- **Task item**
Reproduce the whole listing that follows, character for character, and drop the images.

- **Supplied material**
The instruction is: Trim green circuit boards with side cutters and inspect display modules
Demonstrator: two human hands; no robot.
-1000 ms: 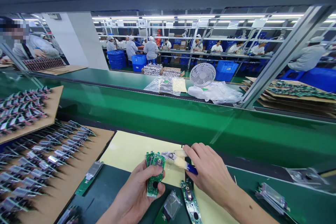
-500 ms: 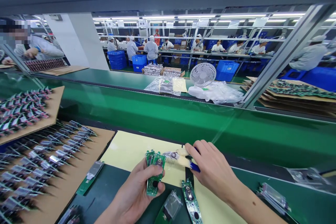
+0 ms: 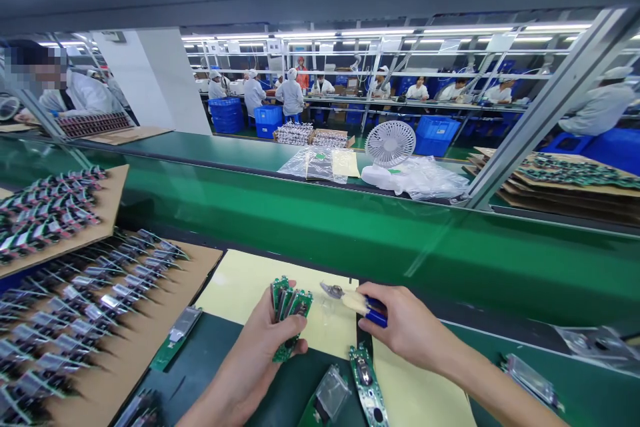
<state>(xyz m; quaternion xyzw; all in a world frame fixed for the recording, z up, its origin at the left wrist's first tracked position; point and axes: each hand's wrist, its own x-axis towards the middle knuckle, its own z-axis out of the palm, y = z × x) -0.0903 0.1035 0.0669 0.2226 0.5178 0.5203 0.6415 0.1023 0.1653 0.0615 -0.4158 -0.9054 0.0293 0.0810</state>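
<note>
In my left hand (image 3: 260, 347) is a small fanned stack of green circuit boards (image 3: 294, 307), gripped between thumb and fingers. My right hand (image 3: 400, 320) is closed round the blue handles of a pair of cutting pliers (image 3: 353, 300), whose jaws point left toward the boards without touching them. Both hands are over a pale yellow sheet (image 3: 240, 280). Below them lie a loose circuit board (image 3: 367, 383) with a round black spot and a board with a clear display (image 3: 330, 390). Another display board (image 3: 176, 337) rests left of my left hand.
At left, cardboard sheets (image 3: 125, 347) carry rows of boards with displays and thin leads. One more display board (image 3: 533, 380) lies at right. A green barrier (image 3: 300, 213) runs behind the bench, with a white fan (image 3: 390, 143) beyond. People in white coats work farther off.
The pliers have drawn slightly away from the boards, and my right hand's fingers have curled round the handles. In my left hand the boards have turned and fanned out more.
</note>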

- **Response area**
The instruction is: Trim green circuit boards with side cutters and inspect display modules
Demonstrator: two human hands; no robot.
-1000 ms: 
-500 ms: 
+0 ms: 
<state>(xyz m; quaternion xyzw; all in a world frame fixed for the recording, z up, its origin at the left wrist's first tracked position; point and axes: each hand's wrist, its own x-axis towards the middle knuckle, its own z-axis out of the palm, y = z × x) -0.0903 0.1035 0.0669 0.2226 0.5178 0.5203 0.6415 0.1023 0.1653 0.0615 -0.4158 -0.9054 0.0293 0.0810</state>
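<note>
In my left hand (image 3: 260, 347) is a small fanned stack of green circuit boards (image 3: 294, 307), gripped between thumb and fingers. My right hand (image 3: 400, 320) is closed round the blue handles of a pair of cutting pliers (image 3: 353, 300), whose jaws point left toward the boards without touching them. Both hands are over a pale yellow sheet (image 3: 240, 280). Below them lie a loose circuit board (image 3: 367, 383) with a round black spot and a board with a clear display (image 3: 330, 390). Another display board (image 3: 176, 337) rests left of my left hand.
At left, cardboard sheets (image 3: 125, 347) carry rows of boards with displays and thin leads. One more display board (image 3: 533, 380) lies at right. A green barrier (image 3: 300, 213) runs behind the bench, with a white fan (image 3: 390, 143) beyond. People in white coats work farther off.
The pliers have drawn slightly away from the boards, and my right hand's fingers have curled round the handles. In my left hand the boards have turned and fanned out more.
</note>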

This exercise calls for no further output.